Updated

Afghanistan's ruling Taliban offered Saturday to free eight international aid workers accused of spreading Christianity if the United States stops threatening military action, the Afghan Islamic Press news agency said.

The news agency quoted a Foreign Ministry statement from the Afghan capital, Kabul.

"If they stop issuing threats, we will take steps for the release of the eight foreigners," it quoted the ministry as saying.

The private news agency, based in Islamabad, has connections to the Taliban. Efforts by The Associated Press to contact the Taliban directly for confirmation were not immediately successful.

The eight aid workers are charged with trying to convert Muslims to Christianity, a serious crime in that devout Islamic nation, especially under the strict rule of the Taliban militia.

The ministry, in the statement, linked the aid workers' fate with that of the Afghan population, weary from years of war.

"On humanitarian grounds, if aid workers are important, so are the people of Afghanistan who have been hit by drought, cruel sanctions and are facing winter," the ministry said, according to the report.

"Because of American threats, people are being forced to flee their homes, along with their children and women and old people. Are their lives not important?"

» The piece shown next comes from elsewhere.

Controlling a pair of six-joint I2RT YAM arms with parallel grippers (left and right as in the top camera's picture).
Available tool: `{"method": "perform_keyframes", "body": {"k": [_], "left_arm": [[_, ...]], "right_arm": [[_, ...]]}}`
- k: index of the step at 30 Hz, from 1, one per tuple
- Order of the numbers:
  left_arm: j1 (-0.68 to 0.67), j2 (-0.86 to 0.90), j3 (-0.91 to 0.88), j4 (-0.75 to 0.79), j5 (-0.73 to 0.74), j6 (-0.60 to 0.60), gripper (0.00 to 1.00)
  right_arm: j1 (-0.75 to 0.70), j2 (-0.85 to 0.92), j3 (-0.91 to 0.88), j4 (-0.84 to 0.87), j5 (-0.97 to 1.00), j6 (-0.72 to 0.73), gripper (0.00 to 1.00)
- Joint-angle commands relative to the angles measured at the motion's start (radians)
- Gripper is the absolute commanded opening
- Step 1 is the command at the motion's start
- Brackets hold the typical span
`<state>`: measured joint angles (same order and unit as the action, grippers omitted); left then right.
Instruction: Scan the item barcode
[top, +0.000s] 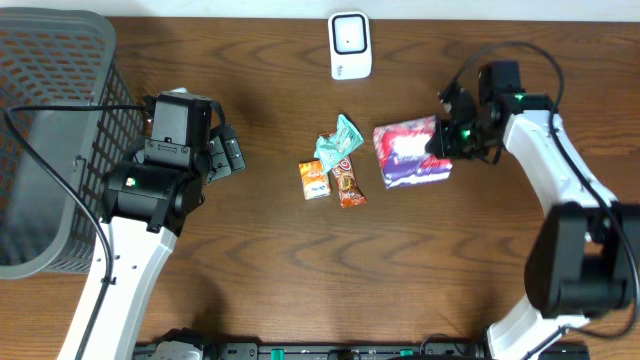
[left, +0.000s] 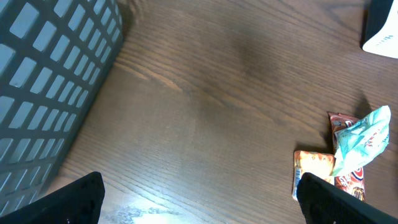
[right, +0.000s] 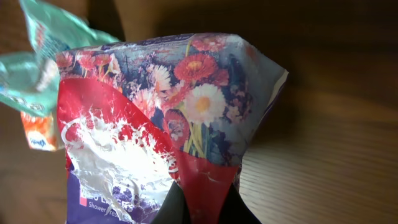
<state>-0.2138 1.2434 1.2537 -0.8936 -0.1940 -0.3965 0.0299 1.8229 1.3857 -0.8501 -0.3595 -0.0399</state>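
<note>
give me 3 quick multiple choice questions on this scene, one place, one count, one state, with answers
1. Where does the grey basket stand in the overhead view? A far left B centre C far right
2. How many small snack packets lie beside the floral pouch? A one B three C five
3. How is the right gripper? A wide open B shut on the floral pouch C out of view
Answers: 1 A, its mesh fills the left edge; 2 B, an orange, a brown and a teal one; 3 B, it pinches the pouch's edge.
</note>
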Motion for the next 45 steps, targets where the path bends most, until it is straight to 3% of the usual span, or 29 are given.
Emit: {"method": "perform_keyframes", "body": {"k": [1, 13, 23, 29, 32, 38, 45], "left_arm": [[0.002, -0.009, 0.007, -0.003, -0.02, -0.009, 0.98], [0.002, -0.009, 0.007, -0.003, -0.02, -0.009, 0.98], [0.002, -0.009, 0.007, -0.003, -0.02, -0.009, 0.98], [0.002, -0.009, 0.007, -0.003, -0.02, -0.009, 0.98], [0.002, -0.009, 0.007, -0.003, -0.02, -0.009, 0.98], [0.002, -0.009, 0.007, -0.003, -0.02, -0.009, 0.98], [0.002, -0.009, 0.007, -0.003, -0.02, -0.009, 0.98]], "right_arm": [[0.018, -0.08, 0.026, -0.015, 0.202, 0.026, 0.01], [0.153, -0.106, 0.0, -0.1, 1.073, 0.322, 0.01], [0.312, 0.071, -0.001, -0.063, 1.112, 0.328, 0.04], [0.483, 0.092, 0.004, 0.008, 1.022, 0.327, 0.41], [0.553, 0.09, 0.031, 0.036, 1.021, 0.327, 0.69], [0.625, 0.09, 0.124, 0.014, 0.939, 0.304, 0.83], [0.568, 0.09, 0.303, -0.098, 0.869, 0.304, 0.87]]}}
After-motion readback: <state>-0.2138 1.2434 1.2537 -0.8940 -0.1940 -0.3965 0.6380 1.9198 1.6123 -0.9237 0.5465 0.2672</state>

The defendants include two Americans, four Germans and two Australians. All are employees of the German-based Christian organization Shelter Now International.

Sixteen Afghan staff of the same aid organization also were arrested.

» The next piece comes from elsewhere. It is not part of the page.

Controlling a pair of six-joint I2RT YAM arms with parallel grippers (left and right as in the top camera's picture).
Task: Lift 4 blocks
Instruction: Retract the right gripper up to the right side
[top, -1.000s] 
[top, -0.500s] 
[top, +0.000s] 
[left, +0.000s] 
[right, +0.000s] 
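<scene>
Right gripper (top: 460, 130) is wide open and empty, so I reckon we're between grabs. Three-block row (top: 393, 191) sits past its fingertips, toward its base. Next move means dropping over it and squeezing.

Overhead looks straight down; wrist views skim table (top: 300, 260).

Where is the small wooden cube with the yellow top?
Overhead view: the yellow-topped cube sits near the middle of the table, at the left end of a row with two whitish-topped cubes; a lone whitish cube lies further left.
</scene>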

The Taliban's chief justice, Noor Mohammed Saqib, has refused to discuss possible punishment if the aid workers are convicted. For Afghans, the mandatory penalty for preaching any religion other than Islam is death.

The Taliban are facing increasing pressure from the United States, which accuses them of sheltering Saudi exile Osama bin Laden, the top suspect in the Sept. 11 terrorist attacks on the World Trade Center and the Pentagon.

Last week, Pakistan's president, Gen. Pervez Musharraf, said he believed the Taliban's days are numbered. Late Friday, British Prime Minister Tony Blair said that if the Taliban do not give up bin Laden, they will become "a legitimate enemy" as well.

The Taliban, in the statement, said there was "no evidence against Osama which we can consider."